- [Task instructions]: Return the data exactly, without pictures.

>>>>

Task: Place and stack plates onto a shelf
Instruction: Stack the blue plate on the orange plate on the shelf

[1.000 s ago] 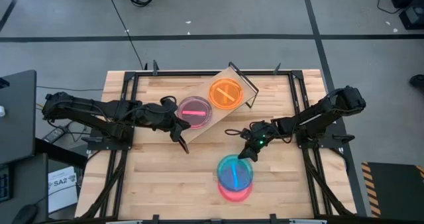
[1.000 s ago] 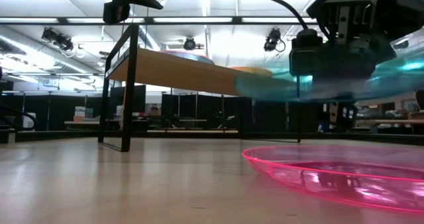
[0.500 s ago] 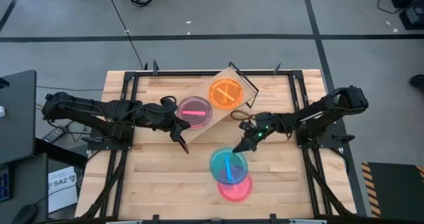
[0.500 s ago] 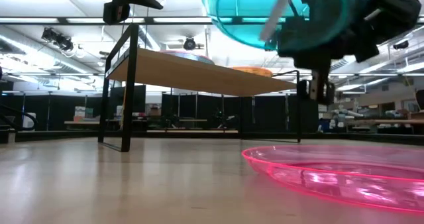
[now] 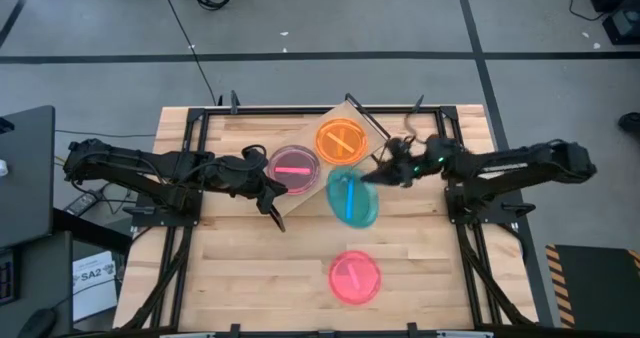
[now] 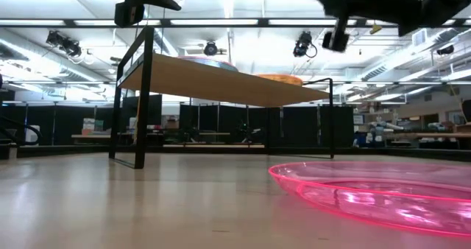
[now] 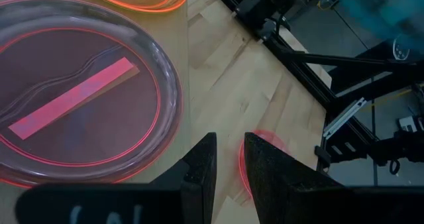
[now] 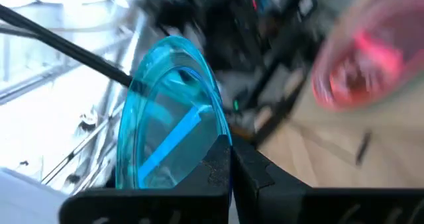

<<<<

- [Result of the exercise]:
Task: Place and stack plates onto a shelf
Instruction: Stack the blue plate on the orange plate on the shelf

[1.000 s ago] 
[1.000 s ago] 
[0.500 s ago] 
[0.500 s ago] 
[now] 
[now] 
[now] 
[now] 

No more work is needed for this exercise.